I designed the logo of DECA to symbolise the many areas of knowledge we have developed, ever expanding due to our human ability to reason from the dawn of our creation. The black circle represents the design process – a gathering together of selections of many of these knowledge skills for particular purposes, integrating them into a unified functional and visually elegant whole for human benefit. The ‘hole’ in the centre may be taken as a euphemism for a ‘holistic‘ solution arising from a thorough consideration of the true needs.The logo was hand drawn without use of the now ubiquitous computers and their remarkable precision.

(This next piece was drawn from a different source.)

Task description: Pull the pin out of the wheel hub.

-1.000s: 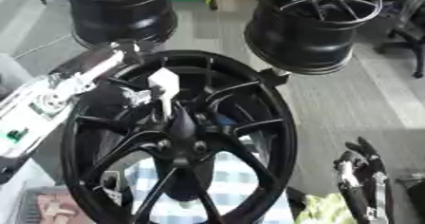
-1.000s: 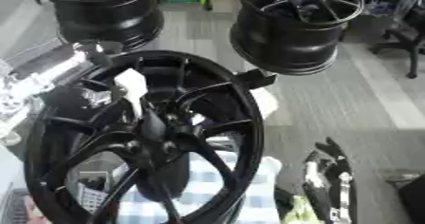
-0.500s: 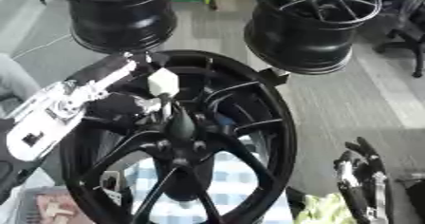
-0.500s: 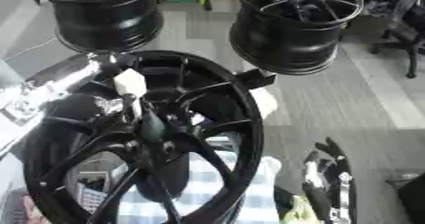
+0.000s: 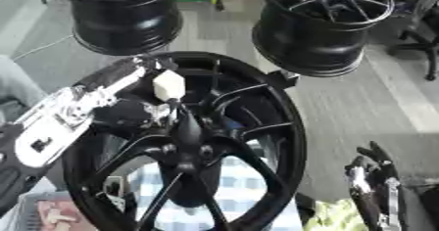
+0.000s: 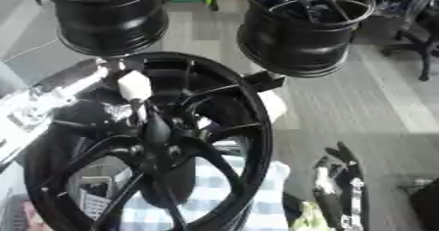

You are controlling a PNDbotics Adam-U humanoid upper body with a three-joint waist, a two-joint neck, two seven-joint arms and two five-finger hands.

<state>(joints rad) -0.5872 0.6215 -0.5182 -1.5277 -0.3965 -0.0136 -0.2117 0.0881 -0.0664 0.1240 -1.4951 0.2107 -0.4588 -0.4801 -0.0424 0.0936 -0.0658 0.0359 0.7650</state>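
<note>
Black and glossy, the big multi-spoke wheel point(image 5: 184, 142) fills the middle of the view, tilted up on its edge with the hub point(image 5: 190, 152) facing the camera. It stands over a blue-and-white checked cloth point(image 5: 225, 196) that shows between the lower spokes. A pale, cream-coloured pin head point(image 5: 168, 85) sits above the hub, with a thin dark shaft running down from it toward the hub centre; whether the shaft is still seated in the hub I cannot tell.

From the left edge the robot's left arm, silver and black, reaches across the rim. Its left hand point(image 5: 129, 113) lies just beside the pin, dark fingers curled close under the pale head and against the shaft, so it appears to have hold of the pin, though the blur keeps the contact itself from showing clearly.

At the lower right corner the right hand point(image 5: 373, 186) rests idle, fingers pointing up and relaxed, holding nothing, well apart from the wheel. Something yellow-green point(image 5: 336, 215) lies just beside it at the bottom edge.

Beyond the wheel, on the grey floor point(image 5: 352, 103), two more black rims stand: one at the upper left point(image 5: 120, 10) and one at the upper right point(image 5: 322, 22). The upper-right one sits near the top of the tilted wheel.
</note>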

Along with Noeline Naar, Lola de Mar, Ray Green, Arthur Robinson, Ilona Lasmanis, Judy Parker and others I was one of the founders of DECA in Canberra in 1983. We all felt a deep concern for the way art was taught in secondary education and in particular its relationship to the subject of Industrial Arts or as it is now variously called – Design and Technology.
Our view was that a deeper and more fundamental body of knowledge – that of Design – was of equal importance in everybody’s life skills which underlie the teaching of art and the manu et mente of the Industrial Arts.
The very nature of design is that of the design process – the way in which design is an integrator of the many arts of living, the way we solve problems of creating our artifacts to satisfy our needs – the process of designing which is deeply embodied but perhaps not fully realised in almost every human. This is a skill way beyond the tools of literacy and numeracy which have predominated in our educational system for centuries, prior to the awareness of the process of developing and improving creative skills.
It is the development and integration of these many creative skills that design can accomplish once awareness of its potential becomes better known.
Specialisation is still rampant in education, partly because of its pragmatic conveniences in education but its consequences make us overlook its manifold advantages of integration – which design can achieve in the right hands.
Everybody can be a designer at many levels and there are innumerable joys in so doing – surely we have a responsibility to pass on this knowledge to our children ?
The ACT group who inaugurated DECA as hopefully a national body organised a conference with a speaker from the UK (name escapes me), Tony Russell from Perth and many teachers from the Art and Industrial Arts segments in the ACT attended.
Several of us gave papers on the ubiquitous nature of design and its deep relevance to our lives.
A NSW group was formed, agreeing to take over the running of DECA from Sydney (and then around the states) but unfortunately they lacked the enthusiasm and it just evaporated.
The demands of climate change and our move to Mawson in 1991 absorbed my attention from then on.